The Pathways trial design requires participants to have a diagnoses of Gender Incongruence and does not require the presence of gender distress, but gender distress is one of the outcome measures.

tropicaltrance · 21/02/2026 18:12

Brainworm · 21/02/2026 18:07

There are two different diagnoses situated in 2 different diagnostic manuals.

DSM‑5 (an American manual specifically focussed on mental disorders) references ‘Gender Dysphoria’, and focuses on the distress someone may feel when their gender identity doesn’t match their sex. The diagnosis is about the distress, not the identity itself.

ICD‑11 (is a global manual - produced by the WHO and covers all areas of health): references ‘gender incongruence’. This diagnosis doesn’t require distress and is listed under sexual health as opposed to mental disorders.

The Pathways trial design requires participants to have a diagnoses of Gender Incongruence and does not require the presence of gender distress, but gender distress is one of the outcome measures.

The thing is though how much of the decision-making behind those classifications and descriptions is driven by a desire to atone for homosexuality once having been included as a mental disorder?

In an effort to avoid making the same mistakes again, they've managed to make a whole bunch of new mistakes all of their own.

BundleBoogie · 21/02/2026 22:18

FallenSloppyDead3 · 20/02/2026 22:39

Of course the children have absolutely no incentive to report the vaginal bleeding to any adult if they fear it might get them kicked off the blockers

Oh gosh I hadn’t thought of that. I’m going to bet there will be extensive coaching of these children by activists and obviously truth is an alien concept.

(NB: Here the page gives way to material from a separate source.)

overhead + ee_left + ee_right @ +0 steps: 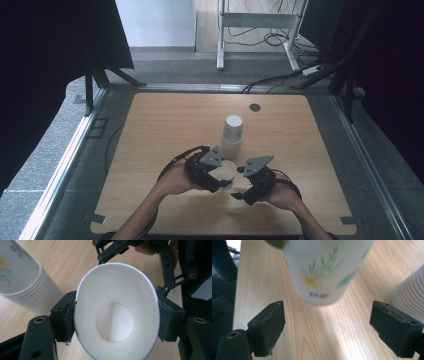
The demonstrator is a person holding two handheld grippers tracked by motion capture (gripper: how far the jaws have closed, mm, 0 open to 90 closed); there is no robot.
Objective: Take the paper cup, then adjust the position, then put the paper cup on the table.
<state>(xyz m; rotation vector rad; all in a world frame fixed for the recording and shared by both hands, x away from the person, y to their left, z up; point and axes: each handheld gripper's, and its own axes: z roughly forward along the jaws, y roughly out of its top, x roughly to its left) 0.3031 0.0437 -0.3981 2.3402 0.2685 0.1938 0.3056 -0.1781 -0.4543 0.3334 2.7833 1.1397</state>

It’s quite horrifying really.

BundleBoogie · 21/02/2026 22:27

lcakethereforeIam · 21/02/2026 17:43

Despite all these middle aged blokes, now identifying as stunning and brave, who claim to have been dysphoric since early childhood who clearly didn't kill themselves.

Yes, no puberty blockers for them, yet they have not only survived, but many have built successful careers and married and had children. These guys are the tiny minority of the (for want of a better term), worst case scenario where medication and surgery have taken place.

How many more have we not heard from where an unhappiness with their developing body at a young age resolved itself and is buried deep in the past and life is now successful and healthy?